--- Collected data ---

◇ ◇ ◇ ◇ ◇

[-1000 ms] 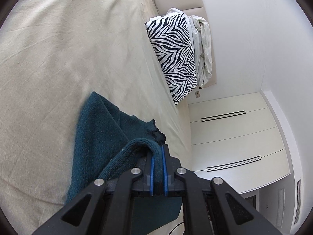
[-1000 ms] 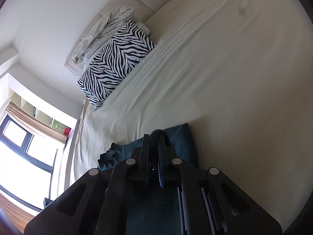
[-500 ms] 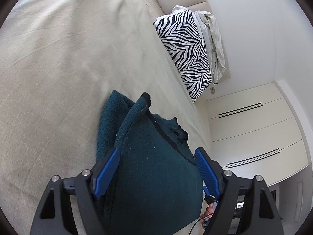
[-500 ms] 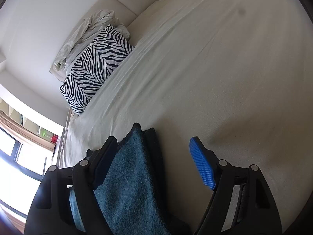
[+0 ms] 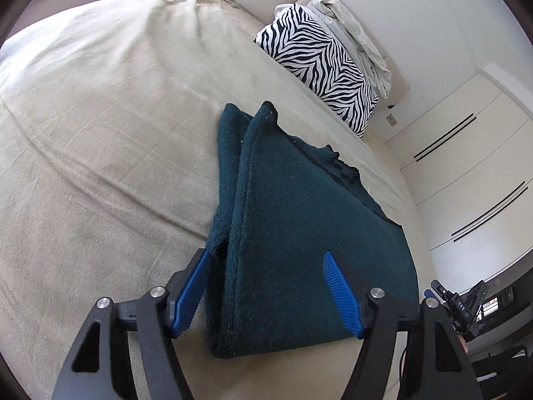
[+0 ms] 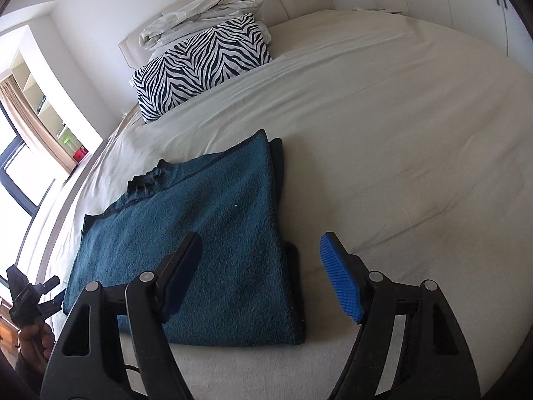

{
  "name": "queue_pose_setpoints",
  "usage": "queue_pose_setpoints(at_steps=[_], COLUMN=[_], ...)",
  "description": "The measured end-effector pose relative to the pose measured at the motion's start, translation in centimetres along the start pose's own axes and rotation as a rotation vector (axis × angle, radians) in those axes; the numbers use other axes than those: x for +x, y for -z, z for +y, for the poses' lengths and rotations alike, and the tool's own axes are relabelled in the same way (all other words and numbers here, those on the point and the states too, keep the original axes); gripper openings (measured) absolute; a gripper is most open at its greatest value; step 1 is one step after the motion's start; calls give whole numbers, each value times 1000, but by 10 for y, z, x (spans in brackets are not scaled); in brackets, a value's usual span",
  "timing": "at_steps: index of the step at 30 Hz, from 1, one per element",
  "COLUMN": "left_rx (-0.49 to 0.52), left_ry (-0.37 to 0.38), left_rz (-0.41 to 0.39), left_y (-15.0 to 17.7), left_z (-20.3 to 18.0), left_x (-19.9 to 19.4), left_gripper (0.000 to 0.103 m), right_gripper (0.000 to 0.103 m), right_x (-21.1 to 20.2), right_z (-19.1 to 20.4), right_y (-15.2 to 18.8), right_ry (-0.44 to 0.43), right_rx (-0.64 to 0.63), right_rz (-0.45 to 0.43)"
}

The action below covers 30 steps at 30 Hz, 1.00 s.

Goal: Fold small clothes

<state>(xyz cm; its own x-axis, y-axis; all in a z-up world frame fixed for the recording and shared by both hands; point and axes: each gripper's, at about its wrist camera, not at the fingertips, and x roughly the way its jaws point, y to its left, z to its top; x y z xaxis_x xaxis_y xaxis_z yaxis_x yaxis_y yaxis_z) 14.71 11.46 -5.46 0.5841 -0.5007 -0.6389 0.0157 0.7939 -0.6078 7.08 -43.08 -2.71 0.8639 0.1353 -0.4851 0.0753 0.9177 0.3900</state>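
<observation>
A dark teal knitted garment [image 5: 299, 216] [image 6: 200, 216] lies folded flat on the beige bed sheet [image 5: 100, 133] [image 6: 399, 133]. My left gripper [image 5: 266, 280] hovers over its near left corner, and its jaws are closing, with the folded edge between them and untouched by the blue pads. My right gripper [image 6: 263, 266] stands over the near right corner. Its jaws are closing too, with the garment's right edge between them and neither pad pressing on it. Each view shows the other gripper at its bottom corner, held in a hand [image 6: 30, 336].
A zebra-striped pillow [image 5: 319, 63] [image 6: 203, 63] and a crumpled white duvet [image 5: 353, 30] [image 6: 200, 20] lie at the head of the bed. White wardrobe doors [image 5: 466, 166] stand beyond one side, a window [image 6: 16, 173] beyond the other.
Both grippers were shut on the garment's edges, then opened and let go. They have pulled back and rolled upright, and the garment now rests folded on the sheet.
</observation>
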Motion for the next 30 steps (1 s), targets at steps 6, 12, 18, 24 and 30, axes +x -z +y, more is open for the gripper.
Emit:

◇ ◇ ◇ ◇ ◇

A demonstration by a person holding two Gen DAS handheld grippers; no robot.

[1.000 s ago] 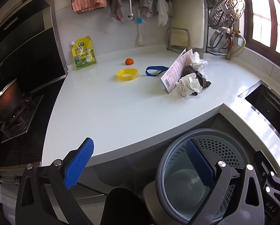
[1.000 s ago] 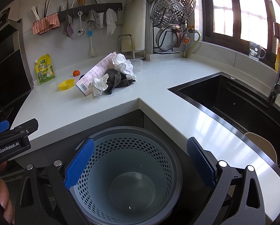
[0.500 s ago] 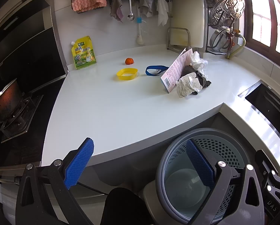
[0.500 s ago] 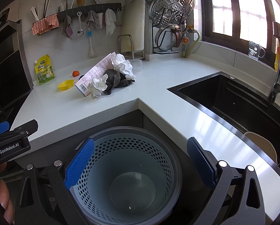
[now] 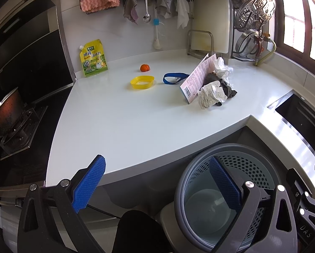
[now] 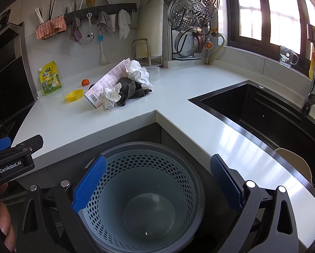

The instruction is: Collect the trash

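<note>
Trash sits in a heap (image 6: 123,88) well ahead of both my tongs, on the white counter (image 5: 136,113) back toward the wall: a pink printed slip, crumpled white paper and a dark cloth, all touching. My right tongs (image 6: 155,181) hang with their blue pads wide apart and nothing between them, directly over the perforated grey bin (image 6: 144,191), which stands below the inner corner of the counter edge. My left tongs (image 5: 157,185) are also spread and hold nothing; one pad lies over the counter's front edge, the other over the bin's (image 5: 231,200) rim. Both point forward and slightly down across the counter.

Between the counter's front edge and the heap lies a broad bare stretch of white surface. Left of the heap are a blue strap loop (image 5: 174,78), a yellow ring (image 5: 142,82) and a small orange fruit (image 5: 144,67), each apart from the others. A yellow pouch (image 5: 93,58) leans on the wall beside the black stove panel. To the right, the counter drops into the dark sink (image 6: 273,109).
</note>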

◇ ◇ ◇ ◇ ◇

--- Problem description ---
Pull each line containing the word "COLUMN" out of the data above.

--- Output of the exercise ---
  "usage": "queue_pose_setpoints(at_steps=[_], COLUMN=[_], ...)",
  "COLUMN": "left_rx (-0.49 to 0.52), left_ry (-0.37 to 0.38), left_rz (-0.41 to 0.39), left_y (-15.0 to 17.7), left_z (-20.3 to 18.0), left_x (-19.9 to 19.4), left_gripper (0.000 to 0.103 m), right_gripper (0.000 to 0.103 m), right_x (-21.1 to 20.2), right_z (-19.1 to 20.4), right_y (-15.2 to 18.8), right_ry (-0.44 to 0.43), right_rx (-0.64 to 0.63), right_rz (-0.45 to 0.43)"

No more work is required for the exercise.